03-31-2017 10:28 AM
Hi experts,
after editing ise authorization policy (i.e. adding some conditions and then saving), does it requires a reboot to take effect?
i couldnt find any document mentioning about this. apparently i have an ise deployment and after editing the authorization policy by only saving, somthing weird is happening like, all the users are being redirected to the last rule which is deny access. which is suppose to match the first rule on top of it. but when the ise is rebooted evrything seems going back to normal.
thanks
chris
Solved! Go to Solution.
04-01-2017 10:38 AM
Nope, the authorization policy updates should not need a reboot. If multi-node deployments, then there might be some replication delays. If it fairly reproducible, please open a TAC case if not already done.
03-31-2017 12:33 PM
I have run into similar items where ISE seems to remember what the user was last using and seems to fail if that rule is missing etc.
I ran into this when I added a new MDM server, and changed the existing rule to point to the new server. ISE seemed to remember they were using the old server and just denied everyone. I had to purge their endpoints to get it to check the new server.

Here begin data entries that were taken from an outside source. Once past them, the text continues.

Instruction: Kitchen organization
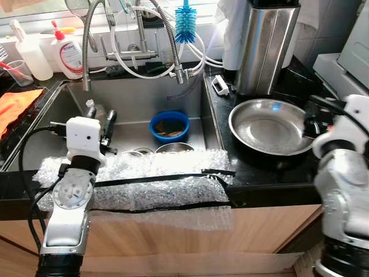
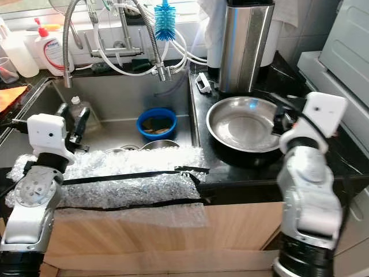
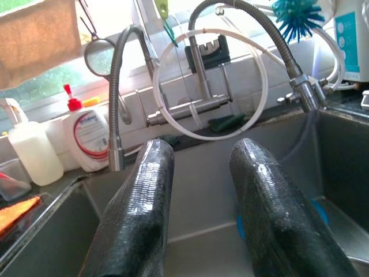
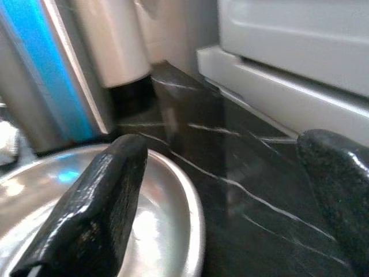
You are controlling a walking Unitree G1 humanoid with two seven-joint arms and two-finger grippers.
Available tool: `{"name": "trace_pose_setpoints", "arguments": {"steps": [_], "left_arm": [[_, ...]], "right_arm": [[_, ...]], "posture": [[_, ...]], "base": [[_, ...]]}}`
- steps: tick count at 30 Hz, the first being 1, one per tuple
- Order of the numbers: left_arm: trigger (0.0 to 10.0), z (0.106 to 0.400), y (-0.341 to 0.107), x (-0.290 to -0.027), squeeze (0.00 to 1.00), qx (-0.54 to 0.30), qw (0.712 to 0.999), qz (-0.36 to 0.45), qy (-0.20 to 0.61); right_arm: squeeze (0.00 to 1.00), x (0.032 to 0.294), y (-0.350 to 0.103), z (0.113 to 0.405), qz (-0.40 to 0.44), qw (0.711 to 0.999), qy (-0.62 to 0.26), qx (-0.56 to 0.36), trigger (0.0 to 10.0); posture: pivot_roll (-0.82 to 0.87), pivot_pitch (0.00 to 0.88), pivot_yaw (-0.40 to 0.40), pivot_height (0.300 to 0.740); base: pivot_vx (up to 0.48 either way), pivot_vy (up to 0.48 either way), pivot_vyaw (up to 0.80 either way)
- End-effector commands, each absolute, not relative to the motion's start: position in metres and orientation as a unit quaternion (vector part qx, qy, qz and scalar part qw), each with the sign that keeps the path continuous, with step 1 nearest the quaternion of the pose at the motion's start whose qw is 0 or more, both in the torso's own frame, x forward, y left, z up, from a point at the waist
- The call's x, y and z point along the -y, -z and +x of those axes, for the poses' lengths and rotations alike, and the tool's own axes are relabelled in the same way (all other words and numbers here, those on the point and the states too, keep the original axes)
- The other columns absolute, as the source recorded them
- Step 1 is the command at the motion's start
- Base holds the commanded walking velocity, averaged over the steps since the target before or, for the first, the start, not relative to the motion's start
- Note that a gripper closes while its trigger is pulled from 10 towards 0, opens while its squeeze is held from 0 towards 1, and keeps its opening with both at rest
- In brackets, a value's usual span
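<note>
Sink edge: crinkled clear bubble wrap [image 1: 155, 182] with black tape strips, lower centre.
Left gripper [image 3: 199, 202]: fingers apart, empty, over the steel sink [image 1: 138, 101], centre left.
Right gripper [image 4: 222, 202]: fingers wide apart, at the rim of the round steel pan [image 1: 271, 127], centre right.
Sink floor: small blue bowl [image 1: 169, 126], perhaps holding scraps.
Far: blue bottle brush [image 1: 185, 24], top centre.

Head views down over sink [image 1: 138, 109]
</note>
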State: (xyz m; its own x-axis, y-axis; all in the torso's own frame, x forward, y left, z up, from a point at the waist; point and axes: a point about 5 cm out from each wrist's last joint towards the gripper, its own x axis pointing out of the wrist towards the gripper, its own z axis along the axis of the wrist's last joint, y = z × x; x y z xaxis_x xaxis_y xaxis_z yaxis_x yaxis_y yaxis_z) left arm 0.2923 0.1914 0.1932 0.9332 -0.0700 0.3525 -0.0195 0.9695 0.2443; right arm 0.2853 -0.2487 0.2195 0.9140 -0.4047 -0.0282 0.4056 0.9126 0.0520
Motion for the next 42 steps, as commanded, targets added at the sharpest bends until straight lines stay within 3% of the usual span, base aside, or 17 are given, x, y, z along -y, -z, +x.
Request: {"name": "trace_pose_setpoints", "arguments": {"steps": [1, 4, 5, 6, 12, 25, 34, 35, 36, 37, 39, 40, 41, 42], "left_arm": [[10.0, 0.294, -0.197, -0.188, 0.00, 0.193, 0.972, 0.132, 0.018], [10.0, 0.294, -0.197, -0.188, 0.00, 0.193, 0.972, 0.131, 0.017], [10.0, 0.294, -0.197, -0.188, 0.00, 0.193, 0.972, 0.132, 0.017], [10.0, 0.294, -0.196, -0.189, 0.00, 0.193, 0.972, 0.132, 0.016], [10.0, 0.293, -0.197, -0.190, 0.00, 0.195, 0.971, 0.134, 0.014], [10.0, 0.294, -0.194, -0.189, 0.00, 0.188, 0.972, 0.138, 0.019], [10.0, 0.294, -0.195, -0.190, 0.00, 0.191, 0.972, 0.139, 0.019], [10.0, 0.294, -0.195, -0.190, 0.00, 0.191, 0.971, 0.139, 0.019], [10.0, 0.294, -0.195, -0.190, 0.00, 0.191, 0.971, 0.139, 0.019], [10.0, 0.294, -0.195, -0.189, 0.00, 0.191, 0.971, 0.140, 0.019], [10.0, 0.294, -0.195, -0.190, 0.00, 0.191, 0.972, 0.139, 0.019], [10.0, 0.295, -0.195, -0.190, 0.00, 0.191, 0.971, 0.139, 0.020], [10.0, 0.295, -0.196, -0.190, 0.00, 0.192, 0.971, 0.140, 0.021], [10.0, 0.295, -0.196, -0.190, 0.00, 0.192, 0.971, 0.140, 0.021]], "right_arm": [[1.00, 0.246, -0.220, 0.285, 0.038, 0.982, 0.184, -0.022, 10.0], [1.00, 0.250, -0.220, 0.285, 0.040, 0.980, 0.194, -0.026, 10.0], [0.27, 0.250, -0.219, 0.286, 0.052, 0.980, 0.188, -0.033, 10.0], [0.00, 0.249, -0.216, 0.287, 0.080, 0.979, 0.182, -0.042, 10.0], [0.00, 0.241, -0.207, 0.290, 0.130, 0.976, 0.159, -0.071, 10.0], [0.00, 0.246, -0.196, 0.290, 0.137, 0.968, 0.186, -0.103, 10.0], [0.00, 0.236, -0.189, 0.296, 0.146, 0.969, 0.161, -0.114, 10.0], [0.00, 0.235, -0.188, 0.297, 0.148, 0.970, 0.157, -0.112, 3.9], [0.00, 0.234, -0.188, 0.298, 0.148, 0.970, 0.155, -0.111, 1.0], [0.00, 0.233, -0.186, 0.300, 0.151, 0.970, 0.153, -0.112, 0.0], [0.00, 0.231, -0.185, 0.302, 0.149, 0.971, 0.148, -0.115, 0.0], [0.00, 0.227, -0.185, 0.304, 0.148, 0.972, 0.139, -0.117, 0.9], [0.00, 0.224, -0.184, 0.305, 0.146, 0.972, 0.137, -0.121, 8.9], [0.00, 0.224, -0.184, 0.305, 0.146, 0.972, 0.137, -0.121, 8.9]], "posture": [[-0.15, 0.000, 0.049, 0.740], [-0.15, 0.000, 0.048, 0.740], [-0.15, 0.000, 0.048, 0.740], [-0.15, 0.000, 0.046, 0.740], [-0.14, 0.000, 0.045, 0.740], [-0.14, 0.000, 0.047, 0.740], [-0.12, 0.000, 0.046, 0.740], [-0.13, 0.000, 0.046, 0.740], [-0.13, 0.000, 0.046, 0.740], [-0.12, 0.000, 0.046, 0.740], [-0.12, 0.000, 0.048, 0.740], [-0.12, 0.000, 0.050, 0.740], [-0.12, 0.000, 0.050, 0.740], [-0.12, 0.000, 0.050, 0.740]], "base": [[0.000, 0.000, 0.00], [0.000, 0.000, 0.00], [0.000, 0.000, 0.00], [0.000, 0.000, 0.00], [0.000, 0.000, 0.00], [0.000, 0.000, 0.00], [0.000, 0.000, 0.00], [0.000, 0.000, 0.00], [0.000, 0.000, 0.00], [0.000, 0.000, 0.00], [0.000, 0.000, 0.00], [0.000, 0.000, 0.00], [0.000, 0.000, 0.00], [0.000, 0.000, 0.00]]}}
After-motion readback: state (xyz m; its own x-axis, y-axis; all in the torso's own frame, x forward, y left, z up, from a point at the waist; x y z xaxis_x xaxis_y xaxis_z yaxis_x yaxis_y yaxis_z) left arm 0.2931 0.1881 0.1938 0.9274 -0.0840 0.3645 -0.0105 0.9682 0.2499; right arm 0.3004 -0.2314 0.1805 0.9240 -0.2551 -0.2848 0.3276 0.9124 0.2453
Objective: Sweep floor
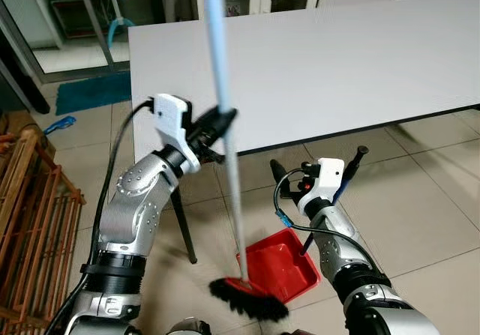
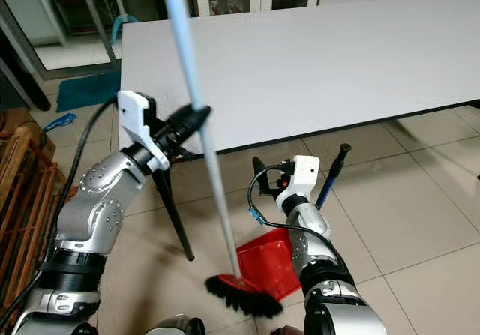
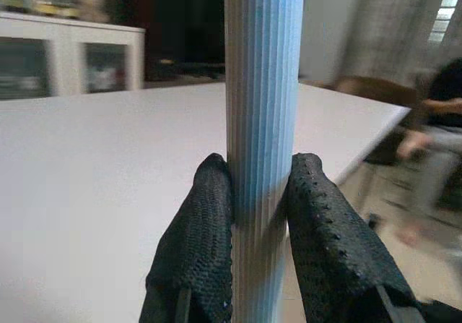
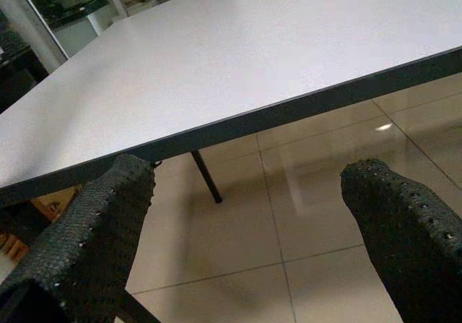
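My left gripper (image 1: pixel 223 118) is shut on the light blue broom handle (image 1: pixel 231 163), about halfway up it, and the left wrist view shows both pads (image 3: pixel 198 243) pressed against the ribbed pole (image 3: pixel 263 121). The black broom head (image 1: pixel 247 299) rests on the tiled floor at the front lip of a red dustpan (image 1: pixel 283 269). The dustpan's dark upright handle (image 1: pixel 351 168) stands just to the right of my right gripper (image 1: pixel 315 166). That gripper (image 4: pixel 245 214) is open wide, held low in front of the table edge with nothing between its fingers.
A large white table (image 1: pixel 337 58) fills the space ahead, with a black leg (image 1: pixel 184 230) close to my left arm. A wooden slatted rack (image 1: pixel 30 215) stands at the left. A blue mat (image 1: pixel 94 91) lies beyond it. A person (image 3: pixel 440 113) sits past the table's far end.
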Controlling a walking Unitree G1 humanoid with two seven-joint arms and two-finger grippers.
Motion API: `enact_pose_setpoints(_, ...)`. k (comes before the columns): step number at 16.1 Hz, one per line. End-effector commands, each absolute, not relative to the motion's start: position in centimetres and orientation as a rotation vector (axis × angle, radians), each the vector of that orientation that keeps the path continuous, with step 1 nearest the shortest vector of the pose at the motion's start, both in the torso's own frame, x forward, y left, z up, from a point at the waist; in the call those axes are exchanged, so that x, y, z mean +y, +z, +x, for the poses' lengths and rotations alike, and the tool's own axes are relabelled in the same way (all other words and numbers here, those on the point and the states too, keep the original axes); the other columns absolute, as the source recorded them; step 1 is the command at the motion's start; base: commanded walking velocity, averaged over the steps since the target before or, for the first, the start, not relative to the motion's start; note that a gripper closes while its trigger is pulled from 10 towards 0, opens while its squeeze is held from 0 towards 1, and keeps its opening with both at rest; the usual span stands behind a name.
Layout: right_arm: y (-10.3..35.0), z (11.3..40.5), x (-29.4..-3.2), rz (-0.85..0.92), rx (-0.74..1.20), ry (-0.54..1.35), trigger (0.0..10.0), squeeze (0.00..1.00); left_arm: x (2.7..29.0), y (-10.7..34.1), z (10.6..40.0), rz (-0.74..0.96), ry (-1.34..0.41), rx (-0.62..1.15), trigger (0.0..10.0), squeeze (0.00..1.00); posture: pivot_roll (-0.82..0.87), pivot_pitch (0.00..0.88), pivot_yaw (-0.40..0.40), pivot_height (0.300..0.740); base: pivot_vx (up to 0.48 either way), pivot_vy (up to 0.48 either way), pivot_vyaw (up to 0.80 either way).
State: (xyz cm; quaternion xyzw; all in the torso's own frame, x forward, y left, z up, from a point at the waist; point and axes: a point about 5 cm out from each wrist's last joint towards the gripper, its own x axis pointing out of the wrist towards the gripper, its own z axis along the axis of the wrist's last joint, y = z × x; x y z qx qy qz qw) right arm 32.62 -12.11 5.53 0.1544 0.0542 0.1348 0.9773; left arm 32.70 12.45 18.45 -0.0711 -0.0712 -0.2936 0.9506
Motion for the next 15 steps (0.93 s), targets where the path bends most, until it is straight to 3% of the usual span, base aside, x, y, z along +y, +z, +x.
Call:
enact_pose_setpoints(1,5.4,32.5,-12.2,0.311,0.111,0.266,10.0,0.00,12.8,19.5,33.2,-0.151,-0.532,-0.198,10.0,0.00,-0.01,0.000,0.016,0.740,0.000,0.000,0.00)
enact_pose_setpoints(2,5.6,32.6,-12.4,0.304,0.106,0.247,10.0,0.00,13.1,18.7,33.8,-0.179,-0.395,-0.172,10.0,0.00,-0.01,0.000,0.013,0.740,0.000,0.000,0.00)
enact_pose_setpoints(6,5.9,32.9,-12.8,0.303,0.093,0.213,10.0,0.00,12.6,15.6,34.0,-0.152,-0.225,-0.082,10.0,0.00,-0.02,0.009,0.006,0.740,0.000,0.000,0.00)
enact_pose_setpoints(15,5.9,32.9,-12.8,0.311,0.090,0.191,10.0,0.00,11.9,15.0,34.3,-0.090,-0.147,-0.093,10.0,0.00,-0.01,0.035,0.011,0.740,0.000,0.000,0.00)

I guess all I can say is certain changes it does not like. Not sure if it's a time thing, but I find just making a new rule instead of changing and placing above the one to replace will eventually take over and you can remove the old rule.
04-03-2017 12:34 AM
thanks for the reply. I tried adding a new rule on top of the existing but resulted to the same issue
04-01-2017 10:38 AM
Nope, the authorization policy updates should not need a reboot. If multi-node deployments, then there might be some replication delays. If it fairly reproducible, please open a TAC case if not already done.